August Komendant

August Eduard Komendant (October 2, 1906 – September 14, 1992) was an Estonian and American structural engineer and a pioneer in the field of prestressed concrete, which can be used to build stronger and more graceful structures than normal concrete. He was born in Estonia and educated in engineering in Germany. After World War II he immigrated to the United States, where he wrote several books on structural engineering and served as a professor of architecture at the University of Pennsylvania.

Komendant worked with architect Louis Kahn in a productive but contentious collaboration that lasted from 1956 until Kahn's death in 1974. His innovative work as Kahn's structural engineer helped Kahn create several architecturally significant buildings, including two that won the prestigious Twenty-five Year Award given by the American Institute of Architects. He also served as structural engineer for architect Moshe Safdie on the Habitat 67 project in Montreal, Quebec, Canada.

At the Kimbell Art Museum, one of Louis Kahn's masterpieces, Komendant engineered long, vaulted gallery roofs that require support only at their four corners, minimizing obstruction within the museum.

Life

August E. Komendant was born in 1906[1] in Mäo Parish, Estonia. After his studies in engineering at the Technical Institute in Dresden, Germany, he returned to Estonia where he was responsible for several major bridges and other structures.[2]

After Germany overran Estonia during World War II, Komendant was shipped back to Germany to work on war projects. He was interned by the U.S. Army in the latter stages of the war and was recruited by General George Patton to work for him. According to Komendant, when Patton ordered him to inspect a damaged bridge to see if it would support the weight of his tanks, Komendant used a brush and white paint to mark a wavy route across the bridge that tanks could safely follow and then rode across the bridge with Patton.[3]:96 After the war he was assigned to work for the U.S. Army rebuilding war-damaged bridges.[4]
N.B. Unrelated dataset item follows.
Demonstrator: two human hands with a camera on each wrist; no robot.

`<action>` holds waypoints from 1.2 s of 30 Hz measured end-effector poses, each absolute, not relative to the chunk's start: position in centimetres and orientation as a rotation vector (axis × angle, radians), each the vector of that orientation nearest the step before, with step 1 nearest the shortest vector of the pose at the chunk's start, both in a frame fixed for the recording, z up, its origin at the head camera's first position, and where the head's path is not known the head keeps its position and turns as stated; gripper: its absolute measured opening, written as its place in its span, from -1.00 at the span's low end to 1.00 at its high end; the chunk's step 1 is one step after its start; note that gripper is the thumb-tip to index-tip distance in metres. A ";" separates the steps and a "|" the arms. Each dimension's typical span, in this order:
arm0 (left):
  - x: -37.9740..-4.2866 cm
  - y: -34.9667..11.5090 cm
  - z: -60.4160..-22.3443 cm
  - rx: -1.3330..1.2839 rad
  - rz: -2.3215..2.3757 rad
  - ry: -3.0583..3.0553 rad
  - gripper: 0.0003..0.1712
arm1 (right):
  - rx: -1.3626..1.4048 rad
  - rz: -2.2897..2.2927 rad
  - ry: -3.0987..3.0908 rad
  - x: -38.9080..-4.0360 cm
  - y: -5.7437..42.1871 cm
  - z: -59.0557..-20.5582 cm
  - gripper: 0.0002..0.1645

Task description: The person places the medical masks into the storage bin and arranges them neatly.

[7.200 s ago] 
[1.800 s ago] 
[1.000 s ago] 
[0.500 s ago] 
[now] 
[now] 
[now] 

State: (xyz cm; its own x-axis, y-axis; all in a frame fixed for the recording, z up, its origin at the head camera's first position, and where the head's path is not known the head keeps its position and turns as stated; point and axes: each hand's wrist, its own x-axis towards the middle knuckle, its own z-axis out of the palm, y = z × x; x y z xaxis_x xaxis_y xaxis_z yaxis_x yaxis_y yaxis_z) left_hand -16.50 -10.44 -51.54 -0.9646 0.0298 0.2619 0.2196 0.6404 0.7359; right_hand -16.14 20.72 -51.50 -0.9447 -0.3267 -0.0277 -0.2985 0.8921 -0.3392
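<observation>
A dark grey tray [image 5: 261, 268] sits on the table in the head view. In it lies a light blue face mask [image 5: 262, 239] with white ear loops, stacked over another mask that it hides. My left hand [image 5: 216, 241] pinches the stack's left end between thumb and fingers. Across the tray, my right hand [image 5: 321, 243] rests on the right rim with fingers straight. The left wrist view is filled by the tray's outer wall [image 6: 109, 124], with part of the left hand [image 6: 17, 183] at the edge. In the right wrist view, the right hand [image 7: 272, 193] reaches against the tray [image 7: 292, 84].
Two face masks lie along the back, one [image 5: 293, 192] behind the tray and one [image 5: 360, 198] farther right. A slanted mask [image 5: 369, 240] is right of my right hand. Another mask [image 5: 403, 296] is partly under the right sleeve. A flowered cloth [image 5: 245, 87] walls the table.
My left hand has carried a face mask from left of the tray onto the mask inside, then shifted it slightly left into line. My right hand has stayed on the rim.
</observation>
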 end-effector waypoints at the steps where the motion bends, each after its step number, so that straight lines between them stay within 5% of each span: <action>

In 1950, Komendant immigrated to the U.S. and set up a consulting practice in Upper Montclair, New Jersey. In 1952, based on his experience with developing techniques for using pre-stressed concrete to rebuild war-damaged bridges, he published Prestressed Concrete Structures, a book that established him as an authority on the subject. Komendant was fond of explaining how pre-stressed concrete works by demonstrating that one can lift a row of books by squeezing them together so tightly that they act as a single strong unit. Similarly, steel cables or bars under high tension can be used to "squeeze" concrete, making it much stronger than it otherwise would be. This type of concrete can be used to build structures that are lighter, more graceful, and in a much greater variety of shapes than standard concrete.[5]:97

Komendant was Professor of Architecture at the University of Pennsylvania from 1959 to 1974[1] and visiting professor at the Pratt Institute in the late 1970s.[4]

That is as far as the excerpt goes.